1. Oversee the creation and disposition of the data records for which they have been assigned responsibility.

2. Determine what data are appropriate for distribution and update.

3. Determine the validity of all requests for access to, and update capability for, area-specific data or applications.

4. Periodically review the current set of access capabilities granted to all individuals on the system to ensure that the status is current and accurate.

5. Oversee the activities of all Data Stewards assigned to their functional area.

4.2.2 Data Steward

In support of the Legal Custodian, responsibility for managing specific categories of data is assigned to Data Stewards. For example, the Director of Human Resources is responsible for the classified employee payroll information. With regard to data access and security, these data stewards have the authority and responsibility to:

1. Assist the Legal Custodian with evaluation and approval of requests for access to records, in accordance with the Wisconsin Public Records Law and the Buckley Amendment.

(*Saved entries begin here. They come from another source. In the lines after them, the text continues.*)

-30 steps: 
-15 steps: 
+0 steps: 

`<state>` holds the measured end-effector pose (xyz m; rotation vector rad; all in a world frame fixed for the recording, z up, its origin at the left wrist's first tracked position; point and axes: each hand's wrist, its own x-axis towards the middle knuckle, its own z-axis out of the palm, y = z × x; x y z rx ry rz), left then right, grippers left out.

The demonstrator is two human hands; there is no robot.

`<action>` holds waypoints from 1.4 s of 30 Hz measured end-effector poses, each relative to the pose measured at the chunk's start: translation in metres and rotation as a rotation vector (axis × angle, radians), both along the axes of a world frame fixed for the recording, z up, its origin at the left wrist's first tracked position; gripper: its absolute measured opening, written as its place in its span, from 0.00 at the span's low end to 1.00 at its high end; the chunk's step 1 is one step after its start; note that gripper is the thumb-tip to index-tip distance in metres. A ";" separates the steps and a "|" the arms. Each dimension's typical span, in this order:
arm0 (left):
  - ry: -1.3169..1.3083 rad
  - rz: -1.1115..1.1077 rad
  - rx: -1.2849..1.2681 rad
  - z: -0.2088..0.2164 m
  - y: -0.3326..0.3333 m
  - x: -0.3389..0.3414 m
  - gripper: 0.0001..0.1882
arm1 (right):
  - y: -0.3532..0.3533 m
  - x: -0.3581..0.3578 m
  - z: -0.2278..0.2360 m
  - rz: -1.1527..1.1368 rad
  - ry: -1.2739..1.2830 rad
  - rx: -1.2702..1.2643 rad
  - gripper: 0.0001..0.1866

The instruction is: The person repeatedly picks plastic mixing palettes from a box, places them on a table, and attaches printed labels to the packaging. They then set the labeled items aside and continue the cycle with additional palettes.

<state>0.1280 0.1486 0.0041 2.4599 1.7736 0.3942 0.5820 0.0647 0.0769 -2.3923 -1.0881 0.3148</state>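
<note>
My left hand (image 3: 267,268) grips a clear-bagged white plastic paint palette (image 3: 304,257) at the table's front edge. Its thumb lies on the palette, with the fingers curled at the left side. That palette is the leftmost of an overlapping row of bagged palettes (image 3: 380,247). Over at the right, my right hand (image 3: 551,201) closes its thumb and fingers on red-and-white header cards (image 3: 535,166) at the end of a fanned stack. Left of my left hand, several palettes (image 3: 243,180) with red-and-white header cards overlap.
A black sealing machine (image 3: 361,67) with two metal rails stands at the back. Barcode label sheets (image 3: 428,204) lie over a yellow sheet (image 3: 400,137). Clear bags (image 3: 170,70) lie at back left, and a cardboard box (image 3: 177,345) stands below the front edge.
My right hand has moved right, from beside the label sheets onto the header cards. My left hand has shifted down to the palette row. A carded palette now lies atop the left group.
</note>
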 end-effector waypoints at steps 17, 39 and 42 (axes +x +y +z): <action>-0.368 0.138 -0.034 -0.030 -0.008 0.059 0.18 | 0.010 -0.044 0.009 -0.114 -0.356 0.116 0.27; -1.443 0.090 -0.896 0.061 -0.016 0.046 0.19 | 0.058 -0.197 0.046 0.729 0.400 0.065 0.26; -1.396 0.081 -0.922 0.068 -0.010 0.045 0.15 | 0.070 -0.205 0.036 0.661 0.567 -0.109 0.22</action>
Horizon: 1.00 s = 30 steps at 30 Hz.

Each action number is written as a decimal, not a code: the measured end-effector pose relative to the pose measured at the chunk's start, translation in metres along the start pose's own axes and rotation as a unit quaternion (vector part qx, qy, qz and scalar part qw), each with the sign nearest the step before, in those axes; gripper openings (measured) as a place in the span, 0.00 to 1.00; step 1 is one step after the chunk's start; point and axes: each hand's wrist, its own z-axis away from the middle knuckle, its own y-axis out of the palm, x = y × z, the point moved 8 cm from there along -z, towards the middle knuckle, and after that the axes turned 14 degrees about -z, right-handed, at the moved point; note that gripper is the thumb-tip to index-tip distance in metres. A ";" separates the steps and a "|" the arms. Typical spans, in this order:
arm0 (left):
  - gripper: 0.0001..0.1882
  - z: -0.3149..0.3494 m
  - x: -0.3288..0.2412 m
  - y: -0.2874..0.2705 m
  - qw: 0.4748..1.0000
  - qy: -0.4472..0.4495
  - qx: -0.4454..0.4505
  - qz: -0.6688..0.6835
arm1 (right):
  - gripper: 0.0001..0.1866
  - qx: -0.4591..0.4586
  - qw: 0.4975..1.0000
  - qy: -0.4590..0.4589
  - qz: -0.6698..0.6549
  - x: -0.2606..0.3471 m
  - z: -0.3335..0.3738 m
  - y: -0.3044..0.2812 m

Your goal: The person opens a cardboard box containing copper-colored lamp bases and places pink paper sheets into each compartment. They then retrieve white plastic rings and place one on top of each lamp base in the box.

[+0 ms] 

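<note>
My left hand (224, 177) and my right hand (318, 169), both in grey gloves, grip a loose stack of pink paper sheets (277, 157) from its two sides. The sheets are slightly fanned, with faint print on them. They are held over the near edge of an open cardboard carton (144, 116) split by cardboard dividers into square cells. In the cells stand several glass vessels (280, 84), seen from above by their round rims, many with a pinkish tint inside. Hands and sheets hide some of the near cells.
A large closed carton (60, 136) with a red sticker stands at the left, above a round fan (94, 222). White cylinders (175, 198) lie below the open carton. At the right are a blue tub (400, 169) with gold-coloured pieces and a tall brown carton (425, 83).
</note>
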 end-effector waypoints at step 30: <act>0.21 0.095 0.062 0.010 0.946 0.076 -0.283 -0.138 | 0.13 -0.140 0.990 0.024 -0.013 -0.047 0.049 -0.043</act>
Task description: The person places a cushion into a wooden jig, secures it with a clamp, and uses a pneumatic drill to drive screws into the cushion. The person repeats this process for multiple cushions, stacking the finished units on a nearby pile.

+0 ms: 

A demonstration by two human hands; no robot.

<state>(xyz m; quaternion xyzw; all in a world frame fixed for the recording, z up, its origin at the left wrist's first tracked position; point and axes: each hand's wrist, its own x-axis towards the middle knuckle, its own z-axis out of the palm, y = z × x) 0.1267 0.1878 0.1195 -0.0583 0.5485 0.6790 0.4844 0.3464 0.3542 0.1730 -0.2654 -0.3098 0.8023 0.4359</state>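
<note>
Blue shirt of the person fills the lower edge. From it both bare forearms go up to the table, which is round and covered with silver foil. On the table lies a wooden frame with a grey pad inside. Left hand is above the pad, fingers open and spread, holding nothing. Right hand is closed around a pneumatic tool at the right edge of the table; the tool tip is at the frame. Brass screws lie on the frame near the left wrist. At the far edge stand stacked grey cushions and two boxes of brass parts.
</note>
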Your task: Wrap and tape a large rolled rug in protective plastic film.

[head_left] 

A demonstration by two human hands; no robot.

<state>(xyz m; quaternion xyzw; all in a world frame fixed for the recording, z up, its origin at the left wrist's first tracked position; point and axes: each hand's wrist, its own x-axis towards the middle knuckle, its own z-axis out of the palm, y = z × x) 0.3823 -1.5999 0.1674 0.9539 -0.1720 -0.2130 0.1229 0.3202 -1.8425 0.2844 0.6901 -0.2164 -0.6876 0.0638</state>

2. Define and approve the degree and nature of access to their data.

3. Coordinate with the Office of Information Technology for adequate backup of data.

4. Coordinate the creation and purging of data in a manner consistent with current record-keeping policies and regulations.

4.2.3 Data Security Officer

The Data Security Officer has responsibility for implementing, monitoring, and coordinating the standards, procedures, and guidelines necessary to administer access to University data.

Specifically, the Security Officer has the responsibilities to:

1. Install, maintain, and operate data security software.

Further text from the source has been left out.